- [Description of the task]: An exact copy of the data is needed, one that excludes all pictures.

- [Source material]:
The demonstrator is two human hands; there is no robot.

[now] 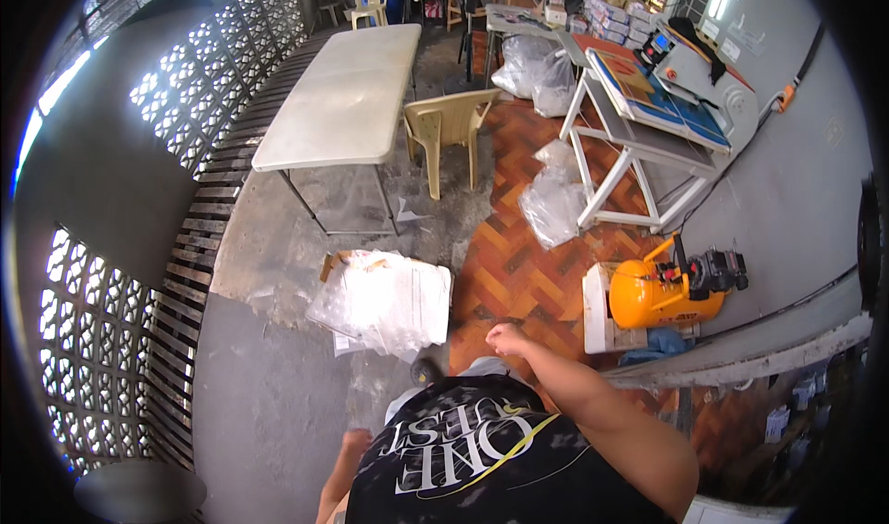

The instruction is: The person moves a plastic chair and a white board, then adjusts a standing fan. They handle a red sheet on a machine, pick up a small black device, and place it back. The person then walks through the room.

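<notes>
Head feed, read from my station; clock centred on the frame. Largest first. At 11 o'clock I note a long white desk (343,93) on thin metal legs. At 2 o'clock, a stand (648,140) with a white frame. At 12, a beige plastic chair (449,119) beside the desk. Just off centre toward 7, a white box (407,302) partly draped in clear plastic, top washed out by glare. At 3, a yellow tank (642,293). Right hand (506,339) at 5, near the box but apart in view; fingers bunched, curled inward. Left hand (356,441) at 7, blurred; I cannot tell its fingers' state.
</notes>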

- [Answer area]:
The demonstrator is two human hands; there is no robot.

[now] 

The instruction is: The person moves a plastic chair and a white board, then adjusts a standing fan. They handle a red sheet on a machine, pick up a small black device, and place it back. The person then walks through the room.

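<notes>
Head feed, read from my station; clock centred on the frame. Largest first. At 11 o'clock I note a long white desk (343,93) on thin metal legs. At 2 o'clock, a stand (648,140) with a white frame. At 12, a beige plastic chair (449,119) beside the desk. Just off centre toward 7, a white box (407,302) partly draped in clear plastic, top washed out by glare. At 3, a yellow tank (642,293). Right hand (506,339) at 5, near the box but apart in view; fingers bunched, curled inward. Left hand (356,441) at 7, blurred; I cannot tell its fingers' state.
</notes>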

This answer is complete as written.